IRS Issues New Tables for 2018 Tax Withholding

Starting Feb. 15, 2018, employers must use new tables to determine how much income tax to withhold from their employees’ paychecks. The Internal Revenue Service (IRS) issued the required new tables, in Notice 1036, on Jan. 9, 2018. The notice contains early release copies of the “Percentage Method Tables for Income Tax Withholding” that will appear in IRS Publication 15 (Employer’s Tax Guide).

According to the IRS, Notice 1036 is the first in a series of steps that the agency will take to help employers improve the accuracy of their tax withholdings under changes made by a new tax reform law, the Tax Cuts and Jobs Act, enacted on Dec. 22, 2017.
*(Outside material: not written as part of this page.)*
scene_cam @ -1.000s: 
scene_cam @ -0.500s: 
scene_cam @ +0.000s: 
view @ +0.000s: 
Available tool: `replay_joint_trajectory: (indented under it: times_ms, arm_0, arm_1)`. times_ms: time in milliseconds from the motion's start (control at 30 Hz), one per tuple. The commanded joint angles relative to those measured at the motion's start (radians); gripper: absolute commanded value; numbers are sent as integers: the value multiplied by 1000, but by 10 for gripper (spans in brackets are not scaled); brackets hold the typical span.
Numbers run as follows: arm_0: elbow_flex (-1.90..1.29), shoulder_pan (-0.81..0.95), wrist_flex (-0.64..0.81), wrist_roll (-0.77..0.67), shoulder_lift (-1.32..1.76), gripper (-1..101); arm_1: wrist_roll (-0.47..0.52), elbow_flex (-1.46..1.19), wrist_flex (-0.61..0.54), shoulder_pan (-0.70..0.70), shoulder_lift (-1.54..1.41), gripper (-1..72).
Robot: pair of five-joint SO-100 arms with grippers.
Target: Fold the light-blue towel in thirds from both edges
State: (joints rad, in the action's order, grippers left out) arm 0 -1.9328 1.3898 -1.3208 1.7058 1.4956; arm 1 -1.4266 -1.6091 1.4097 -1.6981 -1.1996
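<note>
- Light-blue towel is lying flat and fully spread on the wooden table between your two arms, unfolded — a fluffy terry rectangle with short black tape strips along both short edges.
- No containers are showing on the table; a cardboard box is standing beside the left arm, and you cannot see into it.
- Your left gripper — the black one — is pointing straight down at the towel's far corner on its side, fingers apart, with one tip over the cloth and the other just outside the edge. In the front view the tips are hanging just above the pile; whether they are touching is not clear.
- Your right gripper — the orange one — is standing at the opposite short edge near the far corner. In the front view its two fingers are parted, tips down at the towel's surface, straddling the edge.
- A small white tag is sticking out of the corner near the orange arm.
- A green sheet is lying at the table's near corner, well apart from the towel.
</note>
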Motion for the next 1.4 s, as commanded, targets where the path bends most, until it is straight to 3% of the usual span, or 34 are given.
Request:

New Tables Work with Existing Forms W-4 for 2018

The new tables in Notice 1036 are designed to work with the Forms W-4 that employees have already filed with their employers to claim withholding allowances for 2018. Thus, employers do not need to obtain updated Forms W-4 from their employees to start using the new tables.

For 2019, however, the IRS is revising Form W-4 to more fully reflect the new law and to help individuals determine whether to adjust their withholding. Once released, the revised Form W-4 can be used in 2018 by employees starting a new job and by existing employees who wish to update their withholding in response to the new law or changes in their personal circumstances. Until the revised Form W-4 is released, employees and employers should continue to use the 2017 Form W-4.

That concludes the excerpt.